[Collected data entries]
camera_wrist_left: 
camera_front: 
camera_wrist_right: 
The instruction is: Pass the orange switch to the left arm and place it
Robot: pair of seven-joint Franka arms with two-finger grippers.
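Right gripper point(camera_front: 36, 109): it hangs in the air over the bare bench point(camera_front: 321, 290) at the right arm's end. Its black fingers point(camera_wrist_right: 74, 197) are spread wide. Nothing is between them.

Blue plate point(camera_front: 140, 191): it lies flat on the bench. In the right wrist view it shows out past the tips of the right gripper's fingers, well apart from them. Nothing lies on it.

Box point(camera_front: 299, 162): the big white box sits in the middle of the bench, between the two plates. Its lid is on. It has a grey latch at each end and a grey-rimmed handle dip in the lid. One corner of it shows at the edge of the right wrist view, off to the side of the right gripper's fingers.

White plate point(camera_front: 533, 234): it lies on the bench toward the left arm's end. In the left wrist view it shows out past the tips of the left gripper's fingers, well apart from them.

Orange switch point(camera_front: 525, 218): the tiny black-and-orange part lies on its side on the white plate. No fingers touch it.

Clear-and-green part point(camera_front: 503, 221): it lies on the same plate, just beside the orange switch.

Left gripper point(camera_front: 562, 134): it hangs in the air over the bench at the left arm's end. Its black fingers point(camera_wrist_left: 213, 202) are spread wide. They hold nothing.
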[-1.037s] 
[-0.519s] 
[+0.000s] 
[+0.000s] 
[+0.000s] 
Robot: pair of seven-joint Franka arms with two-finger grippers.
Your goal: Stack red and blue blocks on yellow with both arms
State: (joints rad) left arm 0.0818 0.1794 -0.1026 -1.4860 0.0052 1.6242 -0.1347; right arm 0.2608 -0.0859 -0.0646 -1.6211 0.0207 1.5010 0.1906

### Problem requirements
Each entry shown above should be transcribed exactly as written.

### Solution for this task
camera_wrist_left: 
camera_front: 
camera_wrist_right: 
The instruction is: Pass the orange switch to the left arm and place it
Robot: pair of seven-joint Franka arms with two-finger grippers.
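Right gripper point(camera_front: 36, 109): it hangs in the air over the bare bench point(camera_front: 321, 290) at the right arm's end. Its black fingers point(camera_wrist_right: 74, 197) are spread wide. Nothing is between them.

Blue plate point(camera_front: 140, 191): it lies flat on the bench. In the right wrist view it shows out past the tips of the right gripper's fingers, well apart from them. Nothing lies on it.

Box point(camera_front: 299, 162): the big white box sits in the middle of the bench, between the two plates. Its lid is on. It has a grey latch at each end and a grey-rimmed handle dip in the lid. One corner of it shows at the edge of the right wrist view, off to the side of the right gripper's fingers.

White plate point(camera_front: 533, 234): it lies on the bench toward the left arm's end. In the left wrist view it shows out past the tips of the left gripper's fingers, well apart from them.

Orange switch point(camera_front: 525, 218): the tiny black-and-orange part lies on its side on the white plate. No fingers touch it.

Clear-and-green part point(camera_front: 503, 221): it lies on the same plate, just beside the orange switch.

Left gripper point(camera_front: 562, 134): it hangs in the air over the bench at the left arm's end. Its black fingers point(camera_wrist_left: 213, 202) are spread wide. They hold nothing.
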[-1.037s] 
[-0.519s] 
[+0.000s] 
[+0.000s] 
[+0.000s] 
Robot: pair of seven-joint Franka arms with two-finger grippers.
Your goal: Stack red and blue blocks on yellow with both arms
State: (joints rad) left arm 0.0818 0.1794 -0.1026 -1.4860 0.0052 1.6242 -0.1347; right arm 0.2608 -0.0859 -0.0646 -1.6211 0.0207 1.5010 0.1906

There's no more to the output.